Role of Tip60 in regulating UHRF1 and DNMT1 levels in human cancer cells

In normal cells, the levels of both UHRF1 and DNMT1 and therefore, the DNA methylation level, are regulated by the Tat Interaction protein 60 (Tip60), which functions as an acetyl-transferase. Following Tip60-induced acetylation, the Ubiquitin-like domain of UHRF1 ubiquitinylates DNMT1 as well as UHRF1 itself, leading to their degradation. In cancer cells, Tip60 and UHRF1 are overexpressed, which affects the level of DNMT1 as well as the DNA methylation level in the cell. In this context, our aim was to investigate the interaction between UHRF1 and TIP60 in order to elucidate the dialogue between these two proteins (7). UHRF1, TIP60 and DNMT1 were found in the same epigenetic macro-molecular complex. Deletion of either the zinc fingers in the MYST domain or deletion of whole MYST domain from TIP60 significantly reduced its interaction with UHRF1. Confocal and FLIM microscopy showed that UHRF1 co-localized with TIP60 in the nucleus and confirmed that both proteins interacted together through the MYST domain of TIP60. Moreover, overexpression of TIP60 reduced the DNA methylation levels in HeLa cells along with downregulation of UHRF1 and DNMT1.


(1) Bronner, C.; Alhosin, M.; Hamiche, A.; Mousli, M. Coordinated Dialogue between UHRF1 and DNMT1 to Ensure Faithful Inheritance of Methylated DNA Patterns. Genes 2019, 10 (1), 65. doi.org/10.3390/genes10010065.

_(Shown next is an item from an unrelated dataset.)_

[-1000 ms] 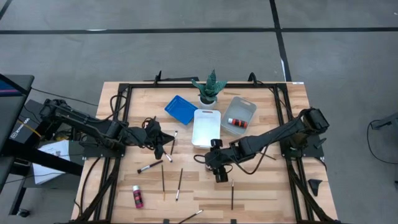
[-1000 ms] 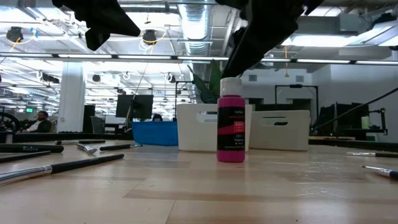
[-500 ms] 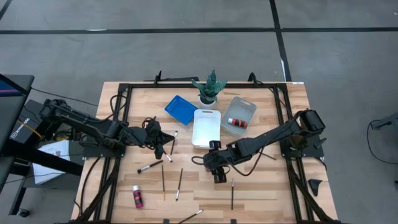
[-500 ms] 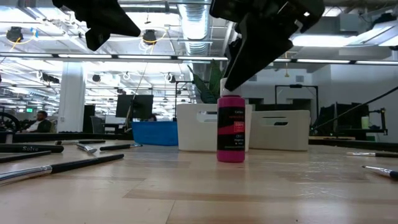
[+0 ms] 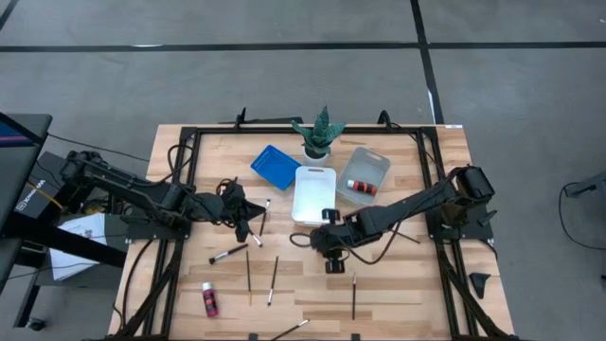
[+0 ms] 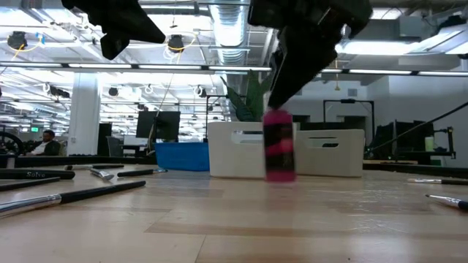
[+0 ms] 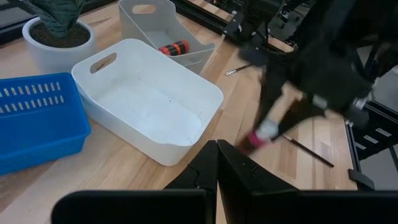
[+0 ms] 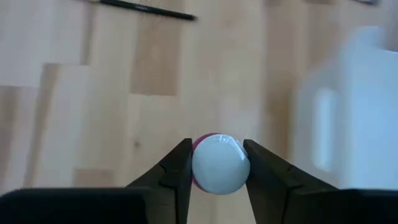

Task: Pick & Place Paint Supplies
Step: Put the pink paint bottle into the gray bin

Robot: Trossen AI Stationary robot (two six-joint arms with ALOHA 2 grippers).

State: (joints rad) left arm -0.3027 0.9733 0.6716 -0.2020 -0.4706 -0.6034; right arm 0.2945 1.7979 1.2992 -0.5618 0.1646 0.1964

(2) Ashraf, W.; Ibrahim, A.; Alhosin, M.; Zaayter, L.; Ouararhni, K.; Papin, C.; Ahmad, T.; Hamiche, A.; Mély, Y.; Bronner, C.; Mousli, M. The Epigenetic Integrator UHRF1: On the Road to Become a Universal Biomarker for Cancer. Oncotarget 2017, 8 (31), 51946–51962. doi.org/10.18632/oncotarget.17393.

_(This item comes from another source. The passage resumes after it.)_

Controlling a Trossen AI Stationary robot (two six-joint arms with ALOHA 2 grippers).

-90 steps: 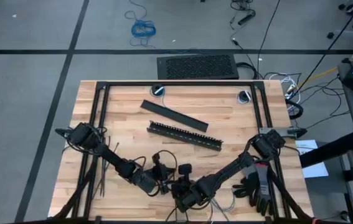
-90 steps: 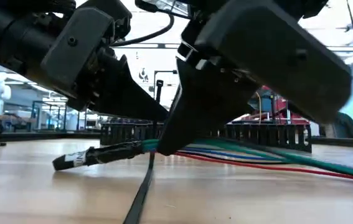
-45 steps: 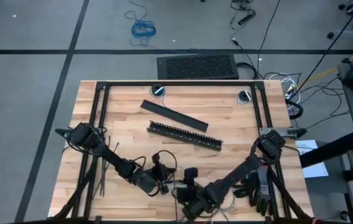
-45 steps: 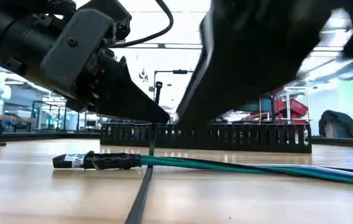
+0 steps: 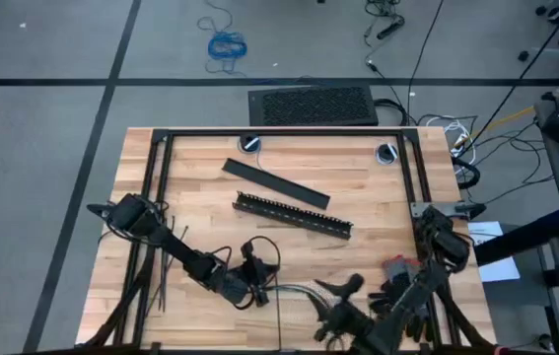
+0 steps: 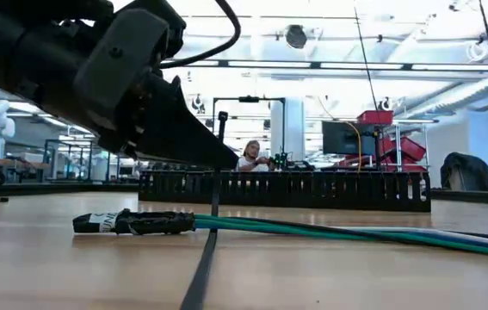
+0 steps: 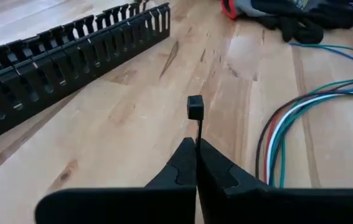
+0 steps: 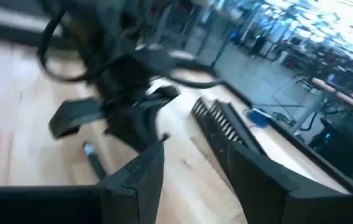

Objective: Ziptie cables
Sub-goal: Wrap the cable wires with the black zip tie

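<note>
1. Left wrist view: left gripper (image 7: 196, 163) fingers clamped on one ziptie (image 7: 195, 107), head pointing up.
2. Cables (image 6: 312, 227) lie flat just beside it, long axis crossing ziptie.
3. Right gripper (image 8: 192, 171) fingers apart, empty, farther off.

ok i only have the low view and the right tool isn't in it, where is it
observer: the right tool is near the front edge of the wooden table, to the right of the thin blue, green and grey cables.
operator: open or shut
observer: open, and its wrist view shows nothing between the fingers.
operator: and is the left tool really clamped on that strip
observer: yes, its wrist view shows the left tool shut on the long thin black plastic ziptie, with the square head sticking out past the fingertips.
operator: anything else by the cables
observer: dark gloves with red trim lie just beyond them.
</note>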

(3) Kilin, V.; Gavvala, K.; Barthes, N. P. F.; Michel, B. Y.; Shin, D.; Boudier, C.; Mauffret, O.; Yashchuk, V.; Mousli, M.; Ruff, M.; Granger, F.; Eiler, S.; Bronner, C.; Tor, Y.; Burger, A.; Mély, Y. Dynamics of Methylated Cytosine Flipping by UHRF1. J. Am. Chem. Soc. 2017, 139 (6), 2520–2528. doi.org/10.1021/jacs.7b00154.

(4) Zargarian, L.; Ben Imeddourene, A.; Gavvala, K.; Barthes, N. P. F.; Michel, B. Y.; Kenfack, C. A.; Morellet, N.; René, B.; Fossé, P.; Burger, A.; Mély, Y.; Mauffret, O. Structural and Dynamical Impact of a Universal Fluorescent Nucleoside Analogue Inserted Into a DNA Duplex. J. Phys. Chem. B 2017, 121 (50), 11249–11261. doi.org/10.1021/acs.jpcb.7b08825.

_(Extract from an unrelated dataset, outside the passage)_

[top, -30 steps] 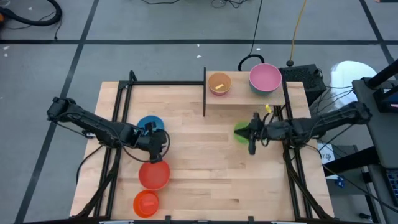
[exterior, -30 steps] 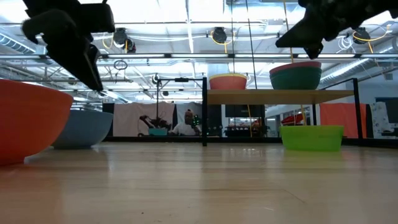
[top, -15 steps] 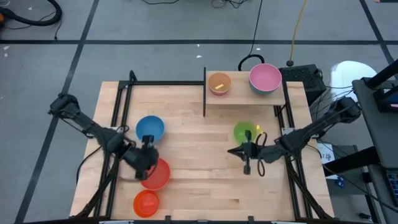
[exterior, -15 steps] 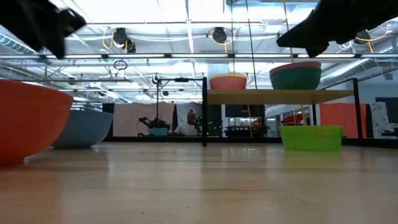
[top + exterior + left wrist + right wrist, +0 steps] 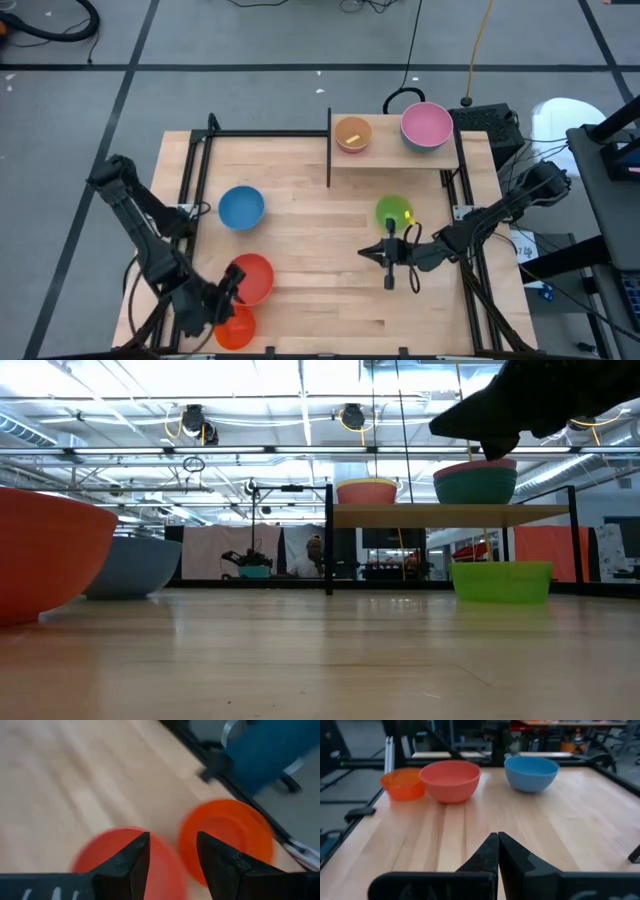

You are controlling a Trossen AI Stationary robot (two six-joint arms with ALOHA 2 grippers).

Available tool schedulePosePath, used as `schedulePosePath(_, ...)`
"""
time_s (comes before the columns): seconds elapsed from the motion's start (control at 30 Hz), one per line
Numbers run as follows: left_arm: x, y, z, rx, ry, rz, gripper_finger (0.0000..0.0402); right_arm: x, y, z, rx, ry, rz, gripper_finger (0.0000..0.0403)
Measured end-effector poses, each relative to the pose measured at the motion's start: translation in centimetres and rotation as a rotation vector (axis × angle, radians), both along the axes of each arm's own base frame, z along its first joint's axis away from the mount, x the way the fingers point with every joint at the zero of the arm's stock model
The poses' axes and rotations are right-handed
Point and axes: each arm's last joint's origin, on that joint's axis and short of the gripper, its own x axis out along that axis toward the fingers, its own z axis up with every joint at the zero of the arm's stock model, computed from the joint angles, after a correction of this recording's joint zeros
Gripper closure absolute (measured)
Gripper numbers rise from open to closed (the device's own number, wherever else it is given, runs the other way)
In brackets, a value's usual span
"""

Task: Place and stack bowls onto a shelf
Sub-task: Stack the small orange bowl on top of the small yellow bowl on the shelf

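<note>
1. Done: the shelf (image 5: 395,152) at the far right holds an orange-and-yellow stack (image 5: 352,133) and a pink-over-teal stack (image 5: 426,126).
2. Left: blue bowl (image 5: 241,207), red bowl (image 5: 251,278), orange bowl (image 5: 237,328) and green bowl (image 5: 394,212) sit on the table.
3. My left gripper (image 5: 222,297) hangs parted over red and orange (empty); my right gripper (image 5: 389,267), pinched closed and empty, hangs near green.
4. No readable writing.

Shelf (image 5: 390,150) bearing orange bowl (image 5: 352,133), pink bowl (image 5: 426,125).
</note>
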Motion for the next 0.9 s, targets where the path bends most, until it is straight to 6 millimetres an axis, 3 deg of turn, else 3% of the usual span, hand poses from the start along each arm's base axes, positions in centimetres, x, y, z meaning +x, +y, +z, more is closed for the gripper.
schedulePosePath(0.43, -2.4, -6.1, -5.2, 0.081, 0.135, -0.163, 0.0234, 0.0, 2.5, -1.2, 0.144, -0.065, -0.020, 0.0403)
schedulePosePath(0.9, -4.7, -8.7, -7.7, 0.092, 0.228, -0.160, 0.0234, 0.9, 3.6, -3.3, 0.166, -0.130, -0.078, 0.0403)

(5) Zaayter, L.; Mori, M.; Ahmad, T.; Ashraf, W.; Boudier, C.; Kilin, V.; Gavvala, K.; Richert, L.; Eiler, S.; Ruff, M.; Botta, M.; Bronner, C.; Mousli, M.; Mély, Y. A Molecular Tool Targeting the Base‐Flipping Activity of Human UHRF1. Chem. – Eur. J. 2019, 25 (58), 13363–13375. doi.org/10.1002/chem.201902605.

(6) Ibrahim, A.; Alhosin, M.; Papin, C.; Ouararhni, K.; Omran, Z.; Zamzami, M. A.; Al-Malki, A. L.; Choudhry, H.; Mély, Y.; Hamiche, A.; Mousli, M.; Bronner, C. Thymoquinone Challenges UHRF1 to Commit Auto-Ubiquitination: A Key Event for Apoptosis Induction in Cancer Cells. Oncotarget 2018, 9 (47), 28599–28611. doi.org/10.18632/oncotarget.25583.

(7) Ashraf, W.; Bronner, C.; Zaayter, L.; Ahmad, T.; Richert, L.; Alhosin, M.; Ibrahim, A.; Hamiche, A.; Mely, Y.; Mousli, M. Interaction of the Epigenetic Integrator UHRF1 with the MYST Domain of TIP60 inside the Cell. J. Exp. Clin. Cancer Res. 2017, 36 (1), 188. doi.org/10.1186/s13046-017-0659-1.